NON DI SOLA SERIE A VIVE IL NOSTRO CALCIO
La questione del taglio degli stipendi continua a tenere banco nel panorama calcistico italiano È necessario tracciare una netta linea di demarcazione tra i top club e le altre squadre e soprattutto tra il campionato principale e il resto del movimento
Questione stipendi, ritengo che la questione andrebbe impostata in questi termini:
Nel caso in cui si potesse riprendere, occorrerebbe tracciare una netta linea di demarcazione tra i top club e le altre squadre e soprattutto tra la serie A e tutto il resto del movimento, e mi riferisco anche ai dilettanti della D, categoria che nella stragrande maggioranza dei casi, se non in tutti, è fatta di gente, e non solo i calciatori, che vive del solo rimborso spese.
Dal punto di vista contrattuale non si può forzare la mano perché esistono molte clausole, tra cui ad esempio le norme legate alla malattia o alla sicurezza sui luoghi di lavoro, che salvaguardano la posizione dei calciatori. Tutte le soluzioni ipotizzate in questi giorni porterebbero alla risoluzione del contratto con il susseguente “libera tutti” e non credo che ciò convenga alle società.

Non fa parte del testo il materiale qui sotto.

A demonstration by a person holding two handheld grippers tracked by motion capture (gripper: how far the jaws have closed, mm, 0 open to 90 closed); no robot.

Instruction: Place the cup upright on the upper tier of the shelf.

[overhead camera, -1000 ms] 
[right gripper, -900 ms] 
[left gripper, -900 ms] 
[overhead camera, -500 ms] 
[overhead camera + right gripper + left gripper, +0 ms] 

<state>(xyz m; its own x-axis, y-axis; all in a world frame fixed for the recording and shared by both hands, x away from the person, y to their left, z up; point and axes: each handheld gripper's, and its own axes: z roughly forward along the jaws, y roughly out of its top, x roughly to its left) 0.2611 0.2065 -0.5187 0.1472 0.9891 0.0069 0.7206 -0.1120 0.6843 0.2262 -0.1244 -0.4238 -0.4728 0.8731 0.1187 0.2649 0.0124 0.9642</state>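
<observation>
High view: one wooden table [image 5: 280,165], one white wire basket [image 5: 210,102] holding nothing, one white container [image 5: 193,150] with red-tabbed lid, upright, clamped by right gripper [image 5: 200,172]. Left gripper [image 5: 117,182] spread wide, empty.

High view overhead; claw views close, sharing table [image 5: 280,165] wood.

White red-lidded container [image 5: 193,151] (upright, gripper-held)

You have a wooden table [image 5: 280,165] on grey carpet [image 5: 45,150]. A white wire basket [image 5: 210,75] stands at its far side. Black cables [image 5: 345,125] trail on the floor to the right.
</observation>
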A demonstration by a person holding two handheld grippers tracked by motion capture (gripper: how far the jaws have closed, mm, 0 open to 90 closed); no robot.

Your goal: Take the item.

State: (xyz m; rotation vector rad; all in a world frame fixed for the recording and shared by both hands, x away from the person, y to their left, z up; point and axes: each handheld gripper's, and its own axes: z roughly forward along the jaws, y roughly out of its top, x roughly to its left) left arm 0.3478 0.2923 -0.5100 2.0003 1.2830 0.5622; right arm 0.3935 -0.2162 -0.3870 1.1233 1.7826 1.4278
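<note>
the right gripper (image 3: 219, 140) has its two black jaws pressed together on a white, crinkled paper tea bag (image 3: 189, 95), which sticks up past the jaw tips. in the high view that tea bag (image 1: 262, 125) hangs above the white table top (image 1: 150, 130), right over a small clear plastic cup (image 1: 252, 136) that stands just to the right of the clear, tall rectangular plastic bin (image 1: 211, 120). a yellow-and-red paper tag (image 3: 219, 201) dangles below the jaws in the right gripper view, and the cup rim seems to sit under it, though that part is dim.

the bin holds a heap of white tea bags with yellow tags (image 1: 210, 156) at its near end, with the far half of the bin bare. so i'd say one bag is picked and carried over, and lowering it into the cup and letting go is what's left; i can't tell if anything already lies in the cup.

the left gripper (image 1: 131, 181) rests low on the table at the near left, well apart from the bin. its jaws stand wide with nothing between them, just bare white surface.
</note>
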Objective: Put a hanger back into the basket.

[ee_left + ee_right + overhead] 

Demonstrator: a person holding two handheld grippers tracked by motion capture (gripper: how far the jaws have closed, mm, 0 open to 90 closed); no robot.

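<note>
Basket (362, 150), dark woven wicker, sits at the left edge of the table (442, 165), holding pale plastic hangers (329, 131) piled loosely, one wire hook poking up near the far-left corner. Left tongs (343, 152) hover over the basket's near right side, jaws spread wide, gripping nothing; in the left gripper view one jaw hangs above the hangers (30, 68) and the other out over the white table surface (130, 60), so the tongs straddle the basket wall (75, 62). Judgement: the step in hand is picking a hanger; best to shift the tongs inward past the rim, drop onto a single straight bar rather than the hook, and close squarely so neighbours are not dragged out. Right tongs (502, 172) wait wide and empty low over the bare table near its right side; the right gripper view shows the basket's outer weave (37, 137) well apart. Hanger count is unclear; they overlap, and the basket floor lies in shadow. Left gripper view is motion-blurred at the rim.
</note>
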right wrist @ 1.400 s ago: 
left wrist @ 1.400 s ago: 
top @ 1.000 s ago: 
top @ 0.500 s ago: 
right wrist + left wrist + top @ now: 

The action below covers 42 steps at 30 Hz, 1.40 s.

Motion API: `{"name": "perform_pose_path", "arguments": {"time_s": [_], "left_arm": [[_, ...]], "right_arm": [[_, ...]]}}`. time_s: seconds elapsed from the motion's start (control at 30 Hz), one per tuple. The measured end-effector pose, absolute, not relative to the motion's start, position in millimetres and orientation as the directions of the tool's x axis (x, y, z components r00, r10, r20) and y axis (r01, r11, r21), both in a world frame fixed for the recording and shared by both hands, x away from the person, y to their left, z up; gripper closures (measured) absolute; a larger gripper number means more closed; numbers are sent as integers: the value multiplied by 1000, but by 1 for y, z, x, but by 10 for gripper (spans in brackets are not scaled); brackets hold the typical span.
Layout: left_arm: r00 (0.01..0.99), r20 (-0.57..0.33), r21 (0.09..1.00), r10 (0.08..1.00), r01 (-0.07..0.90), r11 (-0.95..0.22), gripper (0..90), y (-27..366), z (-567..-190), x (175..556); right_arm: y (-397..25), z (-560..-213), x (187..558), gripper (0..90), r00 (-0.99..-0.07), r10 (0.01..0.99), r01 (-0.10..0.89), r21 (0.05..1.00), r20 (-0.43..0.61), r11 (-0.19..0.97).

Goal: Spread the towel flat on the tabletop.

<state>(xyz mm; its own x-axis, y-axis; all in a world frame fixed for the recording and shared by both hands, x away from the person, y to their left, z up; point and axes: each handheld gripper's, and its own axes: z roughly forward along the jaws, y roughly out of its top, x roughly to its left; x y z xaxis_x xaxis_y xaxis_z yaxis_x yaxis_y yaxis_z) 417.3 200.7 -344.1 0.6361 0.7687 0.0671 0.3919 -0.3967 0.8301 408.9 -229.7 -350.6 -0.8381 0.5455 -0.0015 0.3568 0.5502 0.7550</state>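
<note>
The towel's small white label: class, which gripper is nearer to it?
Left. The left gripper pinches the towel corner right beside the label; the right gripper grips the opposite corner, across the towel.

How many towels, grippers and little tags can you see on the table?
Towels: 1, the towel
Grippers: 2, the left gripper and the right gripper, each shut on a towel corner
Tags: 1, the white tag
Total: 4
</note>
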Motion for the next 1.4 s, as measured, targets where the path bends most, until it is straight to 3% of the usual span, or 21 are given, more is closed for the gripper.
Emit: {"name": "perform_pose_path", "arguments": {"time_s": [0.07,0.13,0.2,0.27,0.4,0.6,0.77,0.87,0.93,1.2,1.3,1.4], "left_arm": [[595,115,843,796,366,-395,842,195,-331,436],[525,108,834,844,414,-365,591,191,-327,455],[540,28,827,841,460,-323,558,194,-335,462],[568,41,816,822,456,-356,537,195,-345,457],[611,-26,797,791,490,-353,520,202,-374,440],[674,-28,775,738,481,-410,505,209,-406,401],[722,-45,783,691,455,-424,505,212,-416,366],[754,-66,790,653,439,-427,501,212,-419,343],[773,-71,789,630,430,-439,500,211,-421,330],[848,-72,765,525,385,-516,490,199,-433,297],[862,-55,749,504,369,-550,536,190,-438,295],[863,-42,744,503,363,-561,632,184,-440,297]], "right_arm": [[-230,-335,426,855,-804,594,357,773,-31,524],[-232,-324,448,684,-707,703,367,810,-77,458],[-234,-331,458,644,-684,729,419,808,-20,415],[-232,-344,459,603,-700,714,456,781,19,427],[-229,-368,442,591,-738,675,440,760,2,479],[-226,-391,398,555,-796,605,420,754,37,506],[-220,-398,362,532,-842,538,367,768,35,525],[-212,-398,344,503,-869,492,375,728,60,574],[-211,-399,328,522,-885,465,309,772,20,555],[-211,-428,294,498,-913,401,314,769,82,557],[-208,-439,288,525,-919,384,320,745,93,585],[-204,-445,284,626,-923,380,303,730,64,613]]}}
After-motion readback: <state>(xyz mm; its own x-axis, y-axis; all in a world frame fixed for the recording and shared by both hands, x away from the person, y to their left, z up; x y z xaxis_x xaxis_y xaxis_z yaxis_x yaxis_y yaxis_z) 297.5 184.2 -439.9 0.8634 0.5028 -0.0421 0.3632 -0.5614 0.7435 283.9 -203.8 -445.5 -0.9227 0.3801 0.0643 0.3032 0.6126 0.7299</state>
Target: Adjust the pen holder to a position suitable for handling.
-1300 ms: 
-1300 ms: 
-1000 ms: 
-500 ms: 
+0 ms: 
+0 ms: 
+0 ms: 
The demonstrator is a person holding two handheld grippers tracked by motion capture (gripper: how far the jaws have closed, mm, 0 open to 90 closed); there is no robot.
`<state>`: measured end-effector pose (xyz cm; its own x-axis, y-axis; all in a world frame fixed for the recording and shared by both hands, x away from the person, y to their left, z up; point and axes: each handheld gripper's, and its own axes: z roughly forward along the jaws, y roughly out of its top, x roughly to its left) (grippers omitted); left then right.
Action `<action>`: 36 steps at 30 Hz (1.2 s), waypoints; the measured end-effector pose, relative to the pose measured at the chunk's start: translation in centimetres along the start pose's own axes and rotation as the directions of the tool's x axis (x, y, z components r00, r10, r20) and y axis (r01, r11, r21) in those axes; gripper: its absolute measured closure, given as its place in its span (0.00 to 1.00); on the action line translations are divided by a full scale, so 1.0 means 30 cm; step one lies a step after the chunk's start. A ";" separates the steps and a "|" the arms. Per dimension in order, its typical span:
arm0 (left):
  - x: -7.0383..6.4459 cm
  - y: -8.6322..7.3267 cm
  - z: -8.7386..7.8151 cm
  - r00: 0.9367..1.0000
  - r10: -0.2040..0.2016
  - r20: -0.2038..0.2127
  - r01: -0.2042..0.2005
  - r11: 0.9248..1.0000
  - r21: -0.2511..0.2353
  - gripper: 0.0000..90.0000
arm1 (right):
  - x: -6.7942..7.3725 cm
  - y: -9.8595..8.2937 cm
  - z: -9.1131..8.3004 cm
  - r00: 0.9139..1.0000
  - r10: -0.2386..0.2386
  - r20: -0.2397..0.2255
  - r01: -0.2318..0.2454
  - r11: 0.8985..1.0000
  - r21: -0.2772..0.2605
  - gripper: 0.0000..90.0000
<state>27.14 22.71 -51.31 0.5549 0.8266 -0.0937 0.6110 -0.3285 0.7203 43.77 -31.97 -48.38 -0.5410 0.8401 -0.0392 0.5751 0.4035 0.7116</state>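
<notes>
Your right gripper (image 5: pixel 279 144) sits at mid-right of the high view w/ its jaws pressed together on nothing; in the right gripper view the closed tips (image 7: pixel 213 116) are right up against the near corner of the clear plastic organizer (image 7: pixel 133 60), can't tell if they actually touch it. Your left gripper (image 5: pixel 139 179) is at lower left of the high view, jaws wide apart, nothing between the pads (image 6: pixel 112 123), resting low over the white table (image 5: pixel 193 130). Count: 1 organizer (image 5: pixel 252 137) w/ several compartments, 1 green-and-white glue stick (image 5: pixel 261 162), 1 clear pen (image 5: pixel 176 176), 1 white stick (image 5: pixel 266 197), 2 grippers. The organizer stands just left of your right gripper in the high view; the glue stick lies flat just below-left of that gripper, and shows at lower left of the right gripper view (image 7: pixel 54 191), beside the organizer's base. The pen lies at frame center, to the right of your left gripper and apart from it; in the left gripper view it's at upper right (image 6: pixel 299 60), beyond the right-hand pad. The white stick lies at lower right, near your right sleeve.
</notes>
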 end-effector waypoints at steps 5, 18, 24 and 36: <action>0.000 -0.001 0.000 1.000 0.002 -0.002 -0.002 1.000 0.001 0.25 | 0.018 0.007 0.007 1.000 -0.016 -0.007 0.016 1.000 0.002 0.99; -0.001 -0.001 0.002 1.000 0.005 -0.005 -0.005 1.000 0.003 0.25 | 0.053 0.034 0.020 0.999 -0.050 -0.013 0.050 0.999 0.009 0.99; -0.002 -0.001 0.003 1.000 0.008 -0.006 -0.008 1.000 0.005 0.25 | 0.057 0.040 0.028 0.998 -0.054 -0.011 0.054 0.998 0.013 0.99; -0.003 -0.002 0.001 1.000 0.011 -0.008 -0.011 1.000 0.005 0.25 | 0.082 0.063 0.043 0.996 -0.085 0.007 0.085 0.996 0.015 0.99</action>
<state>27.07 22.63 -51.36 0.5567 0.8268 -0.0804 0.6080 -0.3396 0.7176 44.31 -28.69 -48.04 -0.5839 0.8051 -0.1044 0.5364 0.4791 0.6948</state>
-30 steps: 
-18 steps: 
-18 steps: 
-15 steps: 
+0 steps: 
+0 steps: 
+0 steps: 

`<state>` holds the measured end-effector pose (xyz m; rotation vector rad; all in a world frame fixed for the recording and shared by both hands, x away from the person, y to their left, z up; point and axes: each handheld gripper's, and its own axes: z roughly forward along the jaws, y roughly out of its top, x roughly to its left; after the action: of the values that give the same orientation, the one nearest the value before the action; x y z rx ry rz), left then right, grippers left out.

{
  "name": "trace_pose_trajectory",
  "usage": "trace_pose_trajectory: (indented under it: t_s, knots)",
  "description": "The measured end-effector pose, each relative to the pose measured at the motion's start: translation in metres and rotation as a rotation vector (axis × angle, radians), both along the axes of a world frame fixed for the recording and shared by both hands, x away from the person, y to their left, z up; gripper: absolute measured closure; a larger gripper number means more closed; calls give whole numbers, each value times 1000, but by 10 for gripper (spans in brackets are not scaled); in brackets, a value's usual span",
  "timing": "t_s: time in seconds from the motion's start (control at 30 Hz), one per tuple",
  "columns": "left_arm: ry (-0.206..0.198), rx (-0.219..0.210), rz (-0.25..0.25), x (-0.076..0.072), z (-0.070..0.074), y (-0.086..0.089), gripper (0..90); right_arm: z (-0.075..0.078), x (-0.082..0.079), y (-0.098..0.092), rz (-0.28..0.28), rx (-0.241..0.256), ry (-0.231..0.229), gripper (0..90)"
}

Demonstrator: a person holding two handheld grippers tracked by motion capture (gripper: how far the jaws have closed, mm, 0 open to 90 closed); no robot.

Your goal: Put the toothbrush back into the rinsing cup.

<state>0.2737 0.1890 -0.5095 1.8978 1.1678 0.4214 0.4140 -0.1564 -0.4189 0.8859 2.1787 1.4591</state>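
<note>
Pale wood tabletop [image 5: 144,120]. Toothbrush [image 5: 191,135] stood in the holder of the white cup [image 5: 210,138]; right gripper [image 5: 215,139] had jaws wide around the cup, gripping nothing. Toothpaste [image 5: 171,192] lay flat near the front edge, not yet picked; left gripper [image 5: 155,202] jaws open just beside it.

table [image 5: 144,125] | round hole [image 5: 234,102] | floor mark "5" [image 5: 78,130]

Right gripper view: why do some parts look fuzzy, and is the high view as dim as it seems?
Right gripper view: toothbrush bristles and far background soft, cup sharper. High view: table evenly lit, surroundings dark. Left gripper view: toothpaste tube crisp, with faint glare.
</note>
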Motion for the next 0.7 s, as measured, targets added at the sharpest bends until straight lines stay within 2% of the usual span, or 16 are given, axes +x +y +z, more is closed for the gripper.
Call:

Certamente tutti quelli che guadagnano oltre una certa soglia, devono compiere un gesto concreto di condivisione della crisi a tutela dell’intero sistema. E quando dico tutti mi riferisco proprio a tutti, non solo i calciatori. Parlo ad esempio degli agenti (pensiamo ai 12 milioni di euro spesi per le commissioni legate al caso Ronaldo), parlo delle stesse società che gonfiano il valore dei calciatori per determinare plusvalenza fittizie, parlo di alcuni dirigenti o manager. Tutti devono contribuire attraverso una rinuncia ad una parte dei propri emolumenti che devono essere utilizzati per salvaguardare l’integrità dei guadagni di chi non gode di questa posizione privilegiata e quindi dei colleghi di lega Pro e dei dilettanti permettendo alle società di queste categorie di non scomparire.
Occorrerà concordare, il più omogeneamente possibile, cioè Lega per lLega o squadra per squadra o infine singolo per singolo, con la società di appartenenza le modalità di tale “rinuncia/contributo”.
E’ lecito per le società provare a farsi “aiutare” dalle istituzioni statali agendo sulle leve fiscali ricordandosi però la tragedia che sta vivendo il Paese e che il calcio non rientra tra le attività primarie o indispensabili del paese. Ulteriormente differenti si presentano gli scenari con riferimento alle altre discipline sportive, perché non esiste solo il calcio, nelle quali le cose si complicano ancora di più, vista l’esistenza di situazioni non regolamentate, legate all’annoso problema del lavoro sportivo di fatto.
Noi avvocati siamo pronti a fare la nostra parte prestando tutta l’assistenza necessaria caso per caso a tutte le categorie coinvolte e, ripeto, i casi da tutelare sono tra di loro molto diversi.